India and the UK on Tuesday finally concluded a Free Trade Agreement (FTA) that had been under negotiation for the past three years. The deal opens up the UK market for Indian goods and services by eliminating tariffs on approximately 99% of tariff lines, covering nearly 100% of the trade value. Labour-intensive sectors in India — such as textiles, footwear, carpets, automobiles, and marine products — which currently face UK tariffs ranging from 4% to 16%, are expected to be among the biggest beneficiaries.
“The FTA will have a positive impact on manufacturing across labour- and technology-intensive sectors. It opens up export opportunities for industries such as textiles, marine products, leather, footwear, sports goods, toys, gems and jewellery, as well as key sectors like engineering goods, auto parts and engines, and organic chemicals,” said a statement from the Ministry of Commerce.
The deal is expected to significantly enhance the competitiveness of Indian goods in the UK market compared to other countries.
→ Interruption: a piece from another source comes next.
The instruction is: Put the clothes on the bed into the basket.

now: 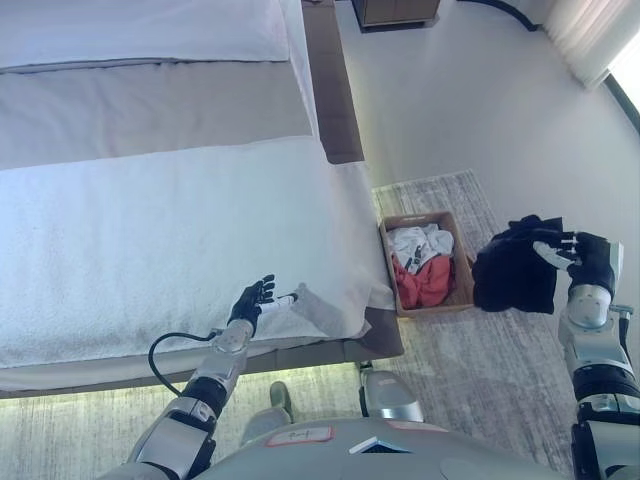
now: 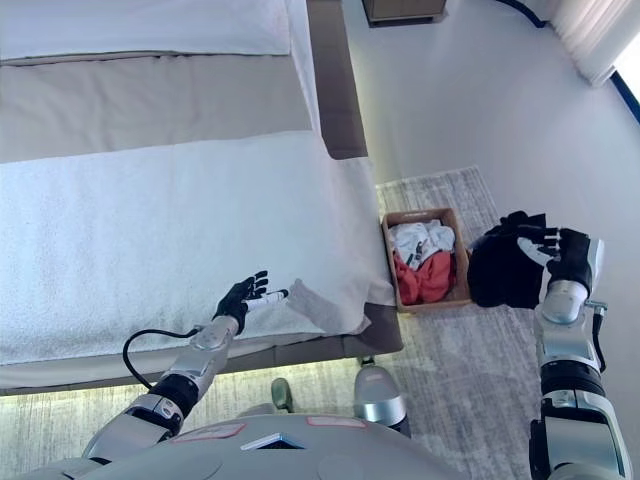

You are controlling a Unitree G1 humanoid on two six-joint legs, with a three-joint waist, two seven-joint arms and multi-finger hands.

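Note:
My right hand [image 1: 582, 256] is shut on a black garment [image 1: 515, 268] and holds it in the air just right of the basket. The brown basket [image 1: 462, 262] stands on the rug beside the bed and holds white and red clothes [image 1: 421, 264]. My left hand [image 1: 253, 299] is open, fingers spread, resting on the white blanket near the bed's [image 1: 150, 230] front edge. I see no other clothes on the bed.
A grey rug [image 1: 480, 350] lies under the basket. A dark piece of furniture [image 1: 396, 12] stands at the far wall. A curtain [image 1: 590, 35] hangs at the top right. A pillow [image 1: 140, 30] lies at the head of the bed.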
Under the agreement, India will also reduce duties on 90% of tariff lines, with 85% of UK imports becoming duty-free over the next 10 years. British exports such as whisky, gin, cars, aerospace components, and food items will see substantial tariff reductions. Whisky tariffs, for example, will fall from 150% to 40%, while automotive tariffs will drop to 10% under a quota system. Currently, auto imports into India attract a 100% tariff.
According to a UK government statement, India’s tariff cuts will amount to $550 million in the first year and are projected to reach approximately $1.2 billion after 10 years.
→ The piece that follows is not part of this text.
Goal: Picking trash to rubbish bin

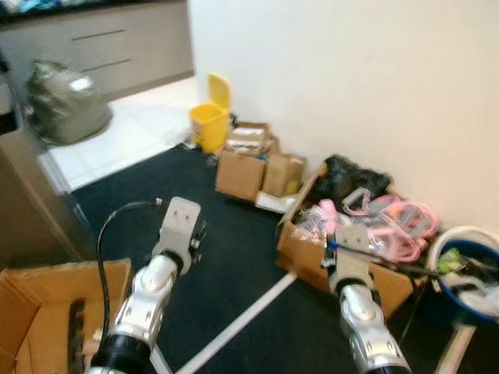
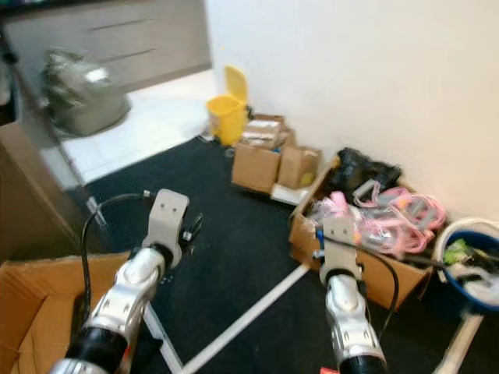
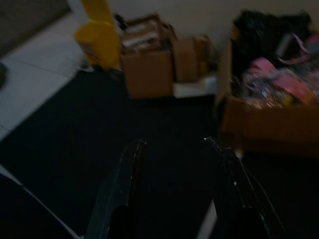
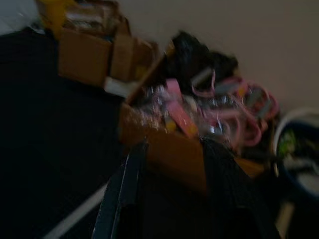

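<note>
Against the wall, yellow rubbish bin (image 1: 210, 117) stands upright, lid raised; both grippers (image 3: 174, 149) (image 4: 172, 147) spread, empty.

Your two head views look forward and down from standing height across the dark floor (image 1: 234, 265) toward the white wall (image 1: 351, 78), with both arms reaching into the lower part of each picture. The right eye sits slightly to the side, so the yellow bin (image 2: 228, 113) and the box of pink items (image 2: 374, 234) appear shifted between them. Your left wrist view looks low along its two fingers (image 3: 124, 189), facing the yellow bin (image 3: 99, 35) and small cardboard boxes (image 3: 149, 69) from mid-range. Your right wrist view, blurred, faces the box of pink items (image 4: 169, 144) from close by; both wrist views share that box.
</note>
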Robot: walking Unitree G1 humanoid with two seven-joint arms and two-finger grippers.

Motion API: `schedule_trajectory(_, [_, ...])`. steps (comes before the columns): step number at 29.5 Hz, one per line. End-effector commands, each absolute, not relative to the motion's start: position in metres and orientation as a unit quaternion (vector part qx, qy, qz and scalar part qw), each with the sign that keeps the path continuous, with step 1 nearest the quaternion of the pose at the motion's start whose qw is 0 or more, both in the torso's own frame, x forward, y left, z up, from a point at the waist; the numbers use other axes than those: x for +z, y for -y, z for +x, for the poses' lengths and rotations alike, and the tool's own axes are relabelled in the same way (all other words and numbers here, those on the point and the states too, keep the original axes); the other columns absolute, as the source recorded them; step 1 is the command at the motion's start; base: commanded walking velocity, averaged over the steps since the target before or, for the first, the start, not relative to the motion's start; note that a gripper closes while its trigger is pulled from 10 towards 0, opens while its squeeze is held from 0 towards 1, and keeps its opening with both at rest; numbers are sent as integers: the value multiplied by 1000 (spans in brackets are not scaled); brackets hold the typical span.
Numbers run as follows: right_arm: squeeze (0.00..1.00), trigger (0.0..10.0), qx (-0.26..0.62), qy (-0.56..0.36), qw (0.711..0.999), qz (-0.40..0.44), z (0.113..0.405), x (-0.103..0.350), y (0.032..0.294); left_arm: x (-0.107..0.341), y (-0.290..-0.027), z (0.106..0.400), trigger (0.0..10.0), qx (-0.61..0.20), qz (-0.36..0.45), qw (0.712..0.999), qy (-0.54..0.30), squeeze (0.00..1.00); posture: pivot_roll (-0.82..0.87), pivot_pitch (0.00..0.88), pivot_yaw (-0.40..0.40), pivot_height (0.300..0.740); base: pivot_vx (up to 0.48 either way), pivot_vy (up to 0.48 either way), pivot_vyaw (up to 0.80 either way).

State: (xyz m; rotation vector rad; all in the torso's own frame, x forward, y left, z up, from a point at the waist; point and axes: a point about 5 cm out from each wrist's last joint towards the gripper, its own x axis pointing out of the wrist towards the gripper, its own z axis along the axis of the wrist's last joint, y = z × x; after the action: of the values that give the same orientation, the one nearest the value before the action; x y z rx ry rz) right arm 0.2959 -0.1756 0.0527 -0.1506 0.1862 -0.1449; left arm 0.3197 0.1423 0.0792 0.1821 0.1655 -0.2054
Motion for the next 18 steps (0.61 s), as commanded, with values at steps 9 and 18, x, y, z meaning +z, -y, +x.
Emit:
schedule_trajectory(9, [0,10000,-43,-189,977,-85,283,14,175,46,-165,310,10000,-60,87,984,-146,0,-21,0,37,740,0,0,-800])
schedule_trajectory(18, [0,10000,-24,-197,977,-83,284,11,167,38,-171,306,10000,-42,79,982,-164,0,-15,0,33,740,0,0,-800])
There are other concessions as well for UK businesses under the treaty. For the first time, UK businesses will have guaranteed access to India’s procurement market, covering goods, services and construction. UK businesses will be granted brand new access to approximately 40,000 tenders with a value of at least £38 billion a year, a UK government statement said.
Commerce ministry officials noted that India secured a favourable deal, not only in terms of tariff reductions for most Indian goods but also by excluding sensitive items like dairy products, apples, and cheese from any duty concessions, thereby protecting domestic farmers.
One of the most contentious issues in the negotiations — social security payments — also saw a breakthrough. India has secured a three-year exemption from the UK for its professionals, meaning they will not have to make social security contributions for up to three years. This move is expected to significantly reduce employment costs.
According to commerce ministry sources, this exemption could save Indian professionals in the UK around 20% of their salaries, benefiting more than 60,000 employees in the IT sector alone. “The overall savings for Indian companies and employees from this exemption could exceed ₹4,000 crore,” a commerce ministry official estimated.
India also secured significant market access commitments in digitally delivered services, particularly in professional fields such as architecture, engineering, computer-related services, and telecommunications.
Though India has managed to get commitments from the UK government that non-tariff barriers are suitably addressed to ensure free flow of goods and services and that they do not create unjustified restrictions to India’s exports, experts feel the deal’s true test lies in how the UK’s Carbon Border Adjustment Mechanism (CBAM) is handled.
“If Indian exports still face CBAM levies while UK goods enter India duty-free, it risks turning a balanced FTA into a one-sided bargain. Let’s hope this elephant in the room wasn’t ignored,” says Ajay Srivastava, founder, GTRI.